Así lo confirma la conclusión de Lucas en el versículo final: «todo el que se enaltece será humillado, y el que se humilla será enaltecido». Con esta conclusión, la parábola se abre a todo
tiempo y lugar, no queda como una advertencia para aquellos contemporáneos de Jesús, sino que advierte a los cristianos de nuestro tiempo, y de todo tiempo. Es peligroso creerse en situación
virtuosa, en posesión de la verdad, porque será el Señor el que humille al que se ha crecido. No es una cuestión de imposible karma, es la realidad de lo que somos y de cómo Dios nos busca en lo que somos, no en lo que nos creemos. Los discípulos del Señor se caracterizarán por esa capacidad para reconocer el mal cometido y confiar en el perdón que Cristo ofrece. Humillarse no es más que imitar, no en las formas, no externamente, como una impostura, sino desde lo profundo del corazón, hasta las lágrimas, confiar en que la realidad empobrecedora de mis pecados va a ser encontrada por la santidad y la riqueza de Dios.

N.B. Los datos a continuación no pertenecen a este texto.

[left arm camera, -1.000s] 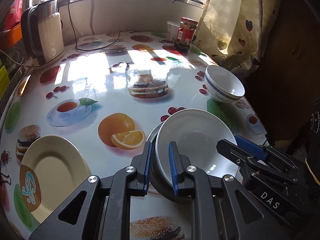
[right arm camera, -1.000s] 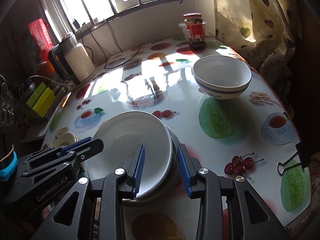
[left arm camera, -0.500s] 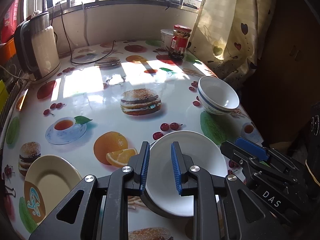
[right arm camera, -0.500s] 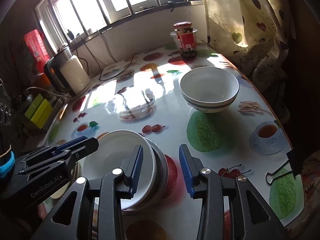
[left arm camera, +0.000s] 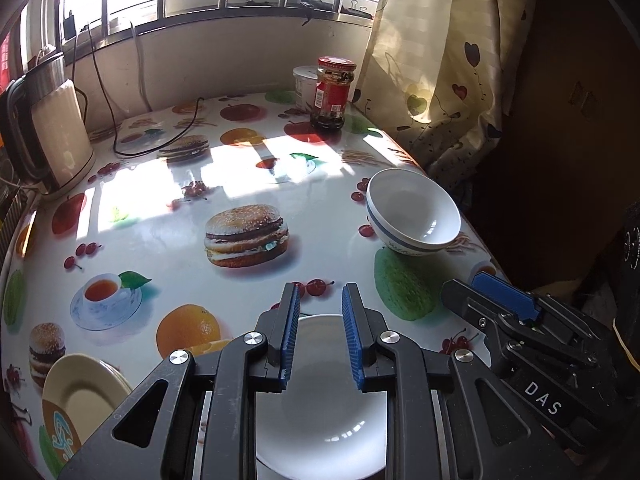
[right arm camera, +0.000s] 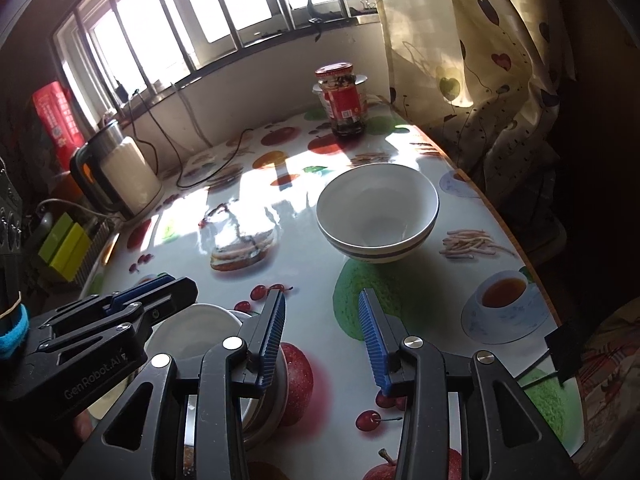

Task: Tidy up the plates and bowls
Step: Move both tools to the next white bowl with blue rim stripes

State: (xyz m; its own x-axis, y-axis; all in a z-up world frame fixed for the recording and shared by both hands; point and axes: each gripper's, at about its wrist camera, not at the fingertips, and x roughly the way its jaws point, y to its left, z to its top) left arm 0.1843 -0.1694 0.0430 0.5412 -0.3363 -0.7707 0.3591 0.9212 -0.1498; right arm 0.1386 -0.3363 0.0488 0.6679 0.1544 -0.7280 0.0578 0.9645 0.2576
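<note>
white dish stacked on grey plate at near tabletop edge. left tool and right tool both released, empty. blue-banded bowl and cream plate unstacked, apart.

Both wrist views look forward and down along their own fingers, close above the table — each catches the other gripper beside it, and both share the banded bowl and jar ahead.
</note>
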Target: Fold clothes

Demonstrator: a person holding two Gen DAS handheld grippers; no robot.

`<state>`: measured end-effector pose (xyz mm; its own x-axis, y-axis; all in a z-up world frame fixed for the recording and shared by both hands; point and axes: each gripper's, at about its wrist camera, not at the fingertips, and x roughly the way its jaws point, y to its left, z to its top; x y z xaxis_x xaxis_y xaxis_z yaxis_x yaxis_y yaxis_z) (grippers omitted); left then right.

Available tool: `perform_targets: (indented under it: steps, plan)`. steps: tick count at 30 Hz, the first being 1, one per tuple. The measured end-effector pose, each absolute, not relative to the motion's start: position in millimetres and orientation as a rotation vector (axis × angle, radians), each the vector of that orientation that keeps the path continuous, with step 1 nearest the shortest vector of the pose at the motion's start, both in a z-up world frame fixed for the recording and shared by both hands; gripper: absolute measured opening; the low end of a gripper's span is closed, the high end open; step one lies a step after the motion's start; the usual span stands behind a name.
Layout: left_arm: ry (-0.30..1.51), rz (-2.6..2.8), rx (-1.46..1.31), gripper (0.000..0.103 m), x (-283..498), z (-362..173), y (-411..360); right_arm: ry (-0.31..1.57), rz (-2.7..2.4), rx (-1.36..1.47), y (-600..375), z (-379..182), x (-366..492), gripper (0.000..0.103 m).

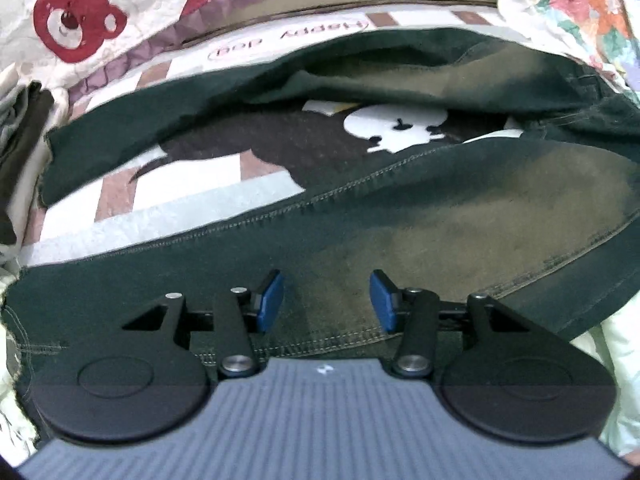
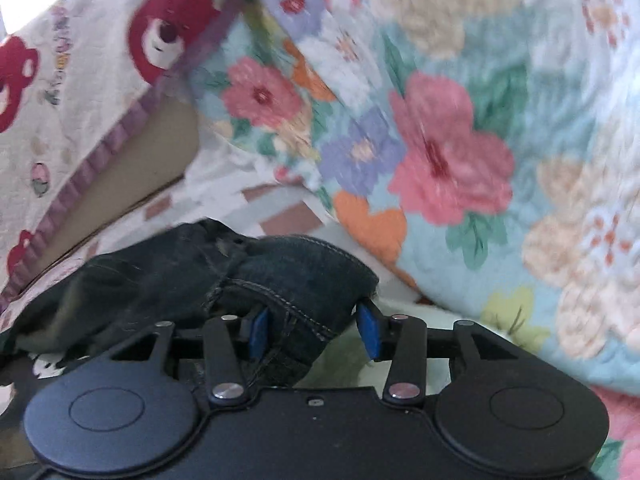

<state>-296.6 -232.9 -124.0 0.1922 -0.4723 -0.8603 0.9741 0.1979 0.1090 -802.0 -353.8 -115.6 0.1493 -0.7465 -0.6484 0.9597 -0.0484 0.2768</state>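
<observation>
— Grippers first: our left gripper (image 1: 326,300) stands with its jaws apart above the near trouser leg, blue pads (image 1: 270,300) clear of the cloth, gripping nothing. Our right gripper (image 2: 316,330) has a thick bunch of the dark jeans (image 2: 280,276) between its jaws. The left pad sits against the denim, but we cannot tell whether the right pad presses, so we would not call it a firm grasp.

— Why that end?

— We judge it to be the waist end, where the seams meet and the cloth is thick. Held up there, the legs can trail and straighten before a fold. The jeans (image 1: 440,216) lie across the bed sheet (image 1: 168,196), legs spread in a V, the near leg under our left gripper and the far leg curving toward the left.

— And the left tool, why hover there?

— We think it is placed to pin or take the near leg, close to the stitched seam (image 1: 320,196) that gives a straight line to fold along.

— How much room have we?

— Some sheet is bare between the legs. On the right the flowered quilt (image 2: 460,140) bulges close to the raised end. At the far side the bear-print blanket (image 1: 80,20) hems us in. Dark clothes (image 1: 16,152) sit at the far left edge, so folding inward looks safest.
</observation>
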Motion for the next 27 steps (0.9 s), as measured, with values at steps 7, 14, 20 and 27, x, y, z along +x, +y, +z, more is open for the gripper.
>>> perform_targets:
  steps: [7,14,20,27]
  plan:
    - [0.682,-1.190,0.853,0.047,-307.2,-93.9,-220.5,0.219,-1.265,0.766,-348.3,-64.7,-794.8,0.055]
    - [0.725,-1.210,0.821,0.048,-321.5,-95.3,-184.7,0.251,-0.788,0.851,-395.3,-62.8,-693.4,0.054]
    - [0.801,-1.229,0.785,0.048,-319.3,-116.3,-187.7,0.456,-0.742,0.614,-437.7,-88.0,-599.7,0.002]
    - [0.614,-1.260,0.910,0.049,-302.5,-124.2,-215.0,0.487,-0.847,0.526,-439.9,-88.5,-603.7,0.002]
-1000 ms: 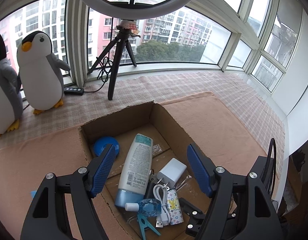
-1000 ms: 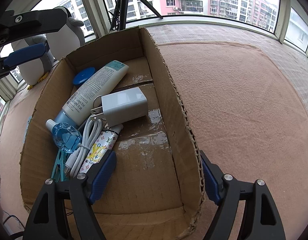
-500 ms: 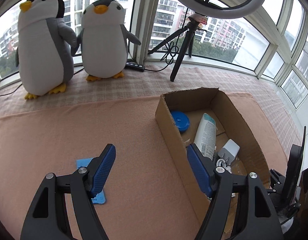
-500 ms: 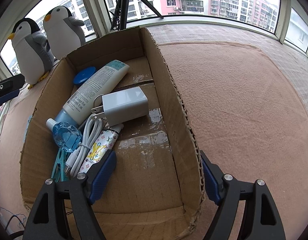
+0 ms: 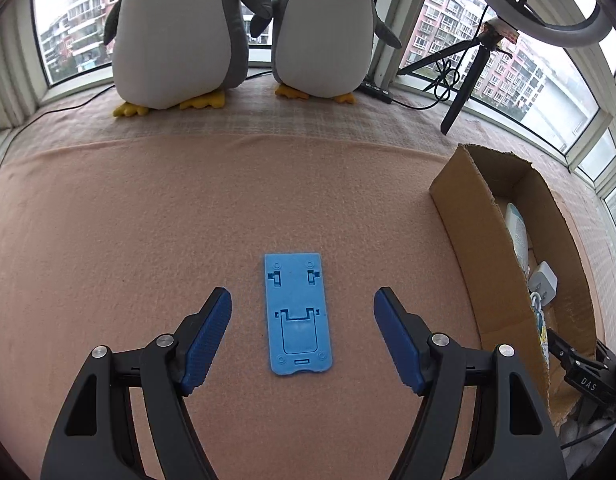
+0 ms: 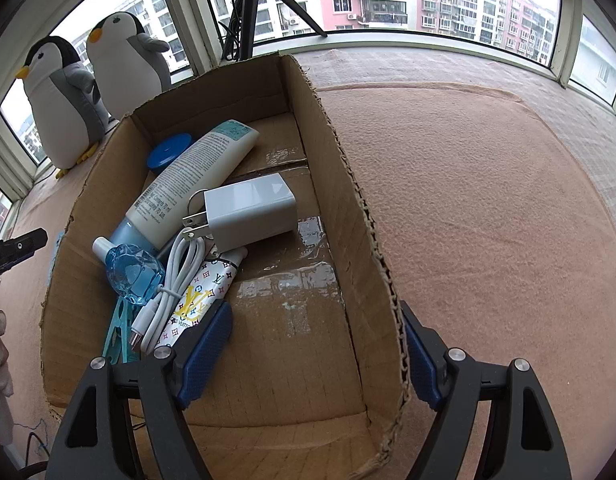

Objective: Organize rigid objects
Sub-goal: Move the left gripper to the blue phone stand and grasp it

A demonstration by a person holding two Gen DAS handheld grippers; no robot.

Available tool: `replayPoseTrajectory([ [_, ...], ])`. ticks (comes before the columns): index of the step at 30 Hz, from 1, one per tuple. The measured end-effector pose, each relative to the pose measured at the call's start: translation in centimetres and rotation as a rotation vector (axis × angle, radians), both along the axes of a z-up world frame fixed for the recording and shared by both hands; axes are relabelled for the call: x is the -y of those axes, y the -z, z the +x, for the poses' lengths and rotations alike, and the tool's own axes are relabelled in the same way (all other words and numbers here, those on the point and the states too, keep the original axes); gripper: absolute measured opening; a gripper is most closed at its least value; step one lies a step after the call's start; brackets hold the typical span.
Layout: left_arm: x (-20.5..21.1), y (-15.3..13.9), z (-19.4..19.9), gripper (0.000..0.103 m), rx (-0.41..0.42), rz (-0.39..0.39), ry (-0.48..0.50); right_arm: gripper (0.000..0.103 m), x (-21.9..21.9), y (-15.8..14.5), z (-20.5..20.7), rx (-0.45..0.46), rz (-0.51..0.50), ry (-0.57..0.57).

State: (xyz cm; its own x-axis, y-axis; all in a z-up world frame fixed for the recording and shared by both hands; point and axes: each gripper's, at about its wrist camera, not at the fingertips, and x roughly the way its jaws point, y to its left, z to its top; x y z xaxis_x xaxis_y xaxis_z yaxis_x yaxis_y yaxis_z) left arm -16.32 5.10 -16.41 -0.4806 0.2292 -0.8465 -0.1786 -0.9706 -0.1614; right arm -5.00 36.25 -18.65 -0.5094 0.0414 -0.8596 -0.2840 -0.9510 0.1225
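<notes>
Landmark for all positions: the one cardboard box (image 6: 348,208), which stands open-topped on the peach blanket (image 5: 147,220).

Left gripper (image 5: 301,334): fingers spread wide and holding nothing. One blue phone stand (image 5: 297,314) lies flat on the blanket, well to the left of the box and apart from it, between the two fingers but touching neither.

Right gripper (image 6: 314,354): fingers spread wide and holding nothing, straddling the box's right wall at its near end, one finger inside the box and one outside.

Box contents, counted from the right wrist view:
- One white lotion tube (image 6: 195,178) with a blue cap end, lying diagonally along the left side.
- One blue round lid (image 6: 167,152), at the far left corner, partly under the tube.
- One white charger plug (image 6: 249,210), at mid-box, leaning on the tube.
- One white coiled cable (image 6: 169,284), just in front of the charger.
- One clear blue faceted bottle (image 6: 133,274), left of the cable.
- One patterned tube (image 6: 199,296), under the cable.
- One teal clothes peg (image 6: 117,332), at the near left corner.

The right half of the box floor is bare cardboard with tape.

Beyond the box's far left corner, two plush penguins (image 5: 179,32) stand side by side at the window. One tripod (image 5: 464,76) carrying one ring light (image 5: 556,32) stands behind the box.
</notes>
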Motion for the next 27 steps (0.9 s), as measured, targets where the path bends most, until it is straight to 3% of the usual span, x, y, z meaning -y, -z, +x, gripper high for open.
replayPoseTrajectory([
  [8, -0.1, 1.4, 0.2, 0.072, 0.027, -0.021, 0.003, 0.076, 0.0, 0.0, 0.0, 0.000, 0.000, 0.000],
  [13, -0.4, 1.8, 0.0, 0.063, 0.042, -0.041, -0.002, 0.076, 0.0, 0.0, 0.0, 0.000, 0.000, -0.001],
  [19, -0.6, 2.1, 0.0, 0.061, 0.044, -0.061, -0.001, 0.076, 0.0, 0.0, 0.0, 0.000, 0.000, 0.000],
  [27, -1.0, 2.2, 0.2, 0.050, 0.018, -0.133, 0.002, 0.076, 0.0, 0.0, 0.0, 0.000, 0.000, -0.001],
])
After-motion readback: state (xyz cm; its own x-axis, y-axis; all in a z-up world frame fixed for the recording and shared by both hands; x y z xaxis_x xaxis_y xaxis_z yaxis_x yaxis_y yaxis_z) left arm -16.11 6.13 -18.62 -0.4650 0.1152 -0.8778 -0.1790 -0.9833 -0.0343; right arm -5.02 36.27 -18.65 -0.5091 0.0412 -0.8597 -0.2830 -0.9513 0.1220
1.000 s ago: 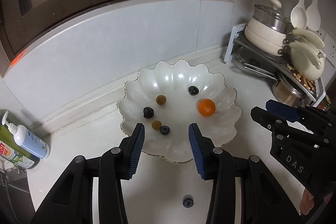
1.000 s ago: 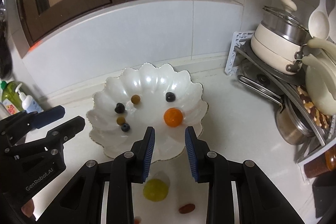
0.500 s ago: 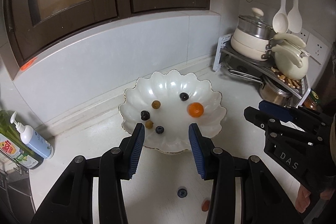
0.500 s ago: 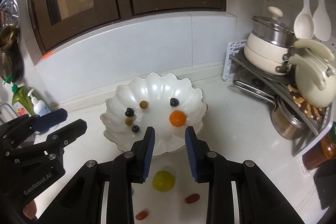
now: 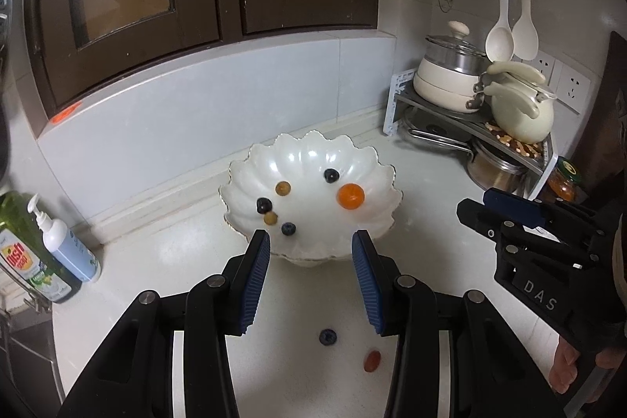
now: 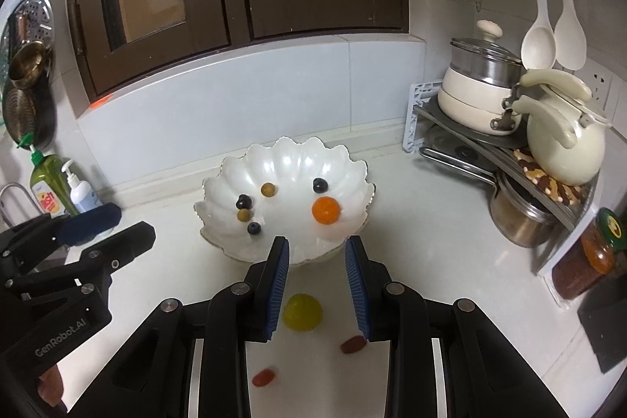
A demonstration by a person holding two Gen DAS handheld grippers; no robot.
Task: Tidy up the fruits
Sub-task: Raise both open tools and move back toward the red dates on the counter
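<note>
A: Status of bowl [image 6: 354, 167]?
B: Centre of counter [image 6: 431, 222]. It holds six pieces: orange [image 6: 325, 210] at 4 o'clock in the bowl, three blueberries [image 6: 320, 185], two brownish berries [image 6: 268, 189] toward 9 o'clock.

A: Left on the counter?
B: At 6 o'clock from the bowl, near the camera: a green fruit [image 6: 302, 312], two small red ones [image 6: 352, 344], one loose blueberry [image 5: 327, 337]. So roughly over half done, by my judgement.

A: Grippers?
B: Left gripper [image 5: 310, 277]: jaws apart, nothing between them. Right gripper [image 6: 316, 284]: jaws apart with a narrower gap, also empty, the green fruit just below the gap. Neither touches fruit.

A: Surroundings?
B: Pot rack [image 6: 548, 190] at 3 o'clock, soap bottles [image 6: 80, 192] at 9 o'clock.
</note>
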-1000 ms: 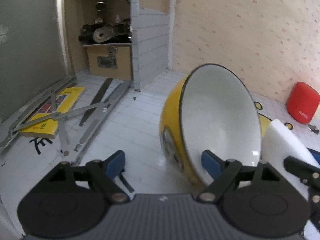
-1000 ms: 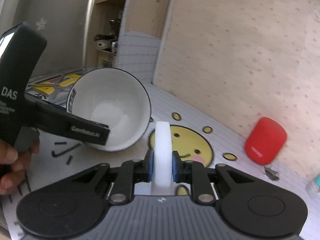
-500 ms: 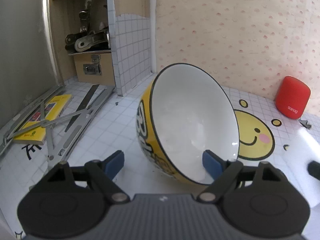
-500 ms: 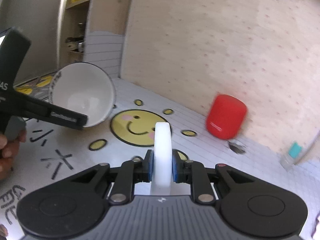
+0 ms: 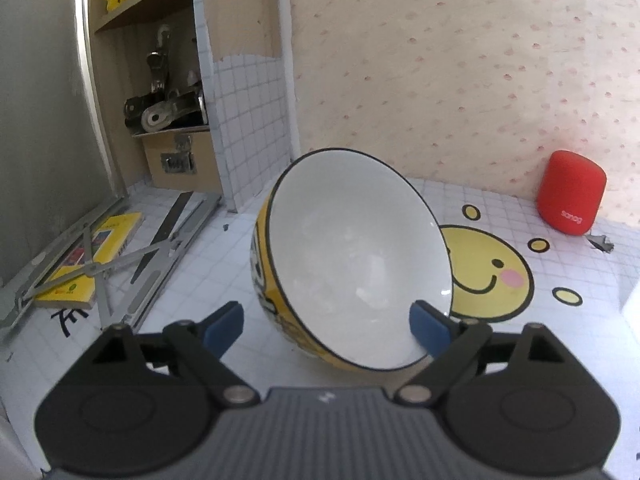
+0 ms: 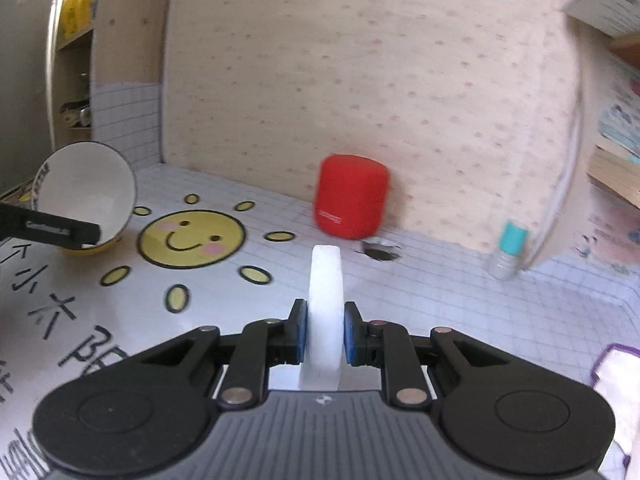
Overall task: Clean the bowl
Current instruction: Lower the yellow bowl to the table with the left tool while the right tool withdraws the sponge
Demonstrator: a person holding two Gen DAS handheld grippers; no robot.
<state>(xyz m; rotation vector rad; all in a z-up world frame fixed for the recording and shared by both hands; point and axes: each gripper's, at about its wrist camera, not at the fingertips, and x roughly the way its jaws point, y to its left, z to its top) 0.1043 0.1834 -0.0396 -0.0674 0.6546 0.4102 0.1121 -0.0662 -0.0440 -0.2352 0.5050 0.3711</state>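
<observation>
A yellow bowl (image 5: pixel 352 264) with a white inside and dark rim stands tilted on its side on the white gridded table, its opening facing right. My left gripper (image 5: pixel 324 326) is wide open, one blue pad on each side of the bowl's lower part; whether a pad touches the bowl I cannot tell. The bowl also shows at the far left of the right wrist view (image 6: pixel 86 196), with a left finger (image 6: pixel 60 232) in front of it. My right gripper (image 6: pixel 325 332) is shut on a white sponge (image 6: pixel 325 300) held upright, well right of the bowl.
A red speaker (image 6: pixel 350 202) stands by the back wall, a small bottle with a teal cap (image 6: pixel 508 250) to its right. A smiley sun print (image 6: pixel 191 238) is on the table. A yellow book (image 5: pixel 88 260) under metal rails and a cardboard box (image 5: pixel 180 160) sit at left.
My right gripper with the sponge has drawn away from the bowl to the right. The bowl has tipped more towards upright between the open left fingers.
</observation>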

Es necesario vivir en la Iglesia para no dejarse arrastrar por la natural tendencia a engreírnos. Es
necesario crecer entre hermanos en la fe, no para compararnos, sino para encontrar a quienes servir, a quienes dejar primero, a quienes atender o dar ánimos, a quienes dar prioridad. Es necesario no utilizar a otros, no compararse con otros, no buscar manejar a otros por pretendida superioridad, sino reconocer cómo Cristo ha hecho al humillarse. Por eso sabemos con certeza que Cristo viene a redimir a los suyos, y que desde lo profundo del corazón, la actitud del publicano, aunque menos agradecida, menos aparente, es la que Cristo ensalza para poder seguir tras Él por la vida.

Diego Figueroa

 

al ritmo de las celebraciones


Algunos apuntes de espiritualidad litúrgica

Teniendo en cuenta el carácter propio de la Misa dominical y la importancia que tiene para la vida de los fieles, se ha de preparar con especial esmero. En las formas sugeridas por la prudencia pastoral y por las costumbres locales de acuerdo con las normas litúrgicas, es preciso dar a la celebración el carácter festivo correspondiente al día en que se conmemora la Resurrección del Señor. A este respecto, es importante prestar atención al canto de la asamblea, porque es particularmente adecuado para expresar la alegría del corazón, pone de relieve la solemnidad y favorece la participación de la única fe y del mismo amor. Por ello, se debe favorecer su calidad, tanto por lo que se refiere a los textos como a la melodía, para que lo que se propone hoy como nuevo y creativo sea conforme con las disposiciones litúrgicas y digno de la tradición eclesial que
tiene, en materia de música sacra, un patrimonio de valor inestimable.


(Dies Domini 50, Juan Pablo II)

Para la Semana

Lunes 28:
Santos Simón y Judas, apóstoles. Fiesta.

Ef 2,19-22. Estáis edificados sobre el cimiento de los apóstoles.

Sal 18. A toda la tierra alcanza su pregón.

Lc 6,12-19. Escogió de entre ellos a doce, a los que también nombró apóstoles.
Martes 29:

Rom 8,18-25. La creación, expectante, está aguardando la manifestación de los hijos de Dios.

Sal 125. El Señor ha estado grande con nosotros.

Lc 13,18-21. El grano creció y se hizo un árbol.
Miércoles 30:

Rm 8,26-30. A los que aman a Dios todo les sirve para el bien.

Sal 12. Yo confío, Señor, en tu misericordia.

Lc 13,22-30. Vendrán de oriente y occidente y se sentarán a la mesa en el Reino de Dios.
Jueves 1:

Rm 8,31b-39. Ninguna criatura podrá apartarnos del amor de Dios manifestado en Cristo.

Sal 108. Sálvame, Señor, por tu bondad.

Lc 13,31-35. No cabe que un profeta muera fuera de Jerusalén.
Viernes 2:
Todos los santos. Solemnidad.

Ap 7,2-4.9-14.
Vi una muchedumbre inmensa, que nadie podría contar, de todas las naciones, razas, pueblos y lenguas.

Sal 23. Esta es la generación que busca tu rostro, Señor.

1Jn 3,1-3. Veremos a Dios tal cual es.

Mt 5,1-12a. Alegraos y regocijaos, porque vuestra recompensa será grande en el cielo.
Sábado 3:
Conmemoración de todos los fieles difuntos.

Job 19,1.23-27a. Yo sé que está vivo mi redentor.

Sal 24. A ti, Señor, levanto mi alma.

Flp 3,20-21. Transformará nuestro cuerpo humilde, según su modelo glorioso.

Mc 15,33-39; 16,1-6. Jesús, dando un fuerte grito, expiró.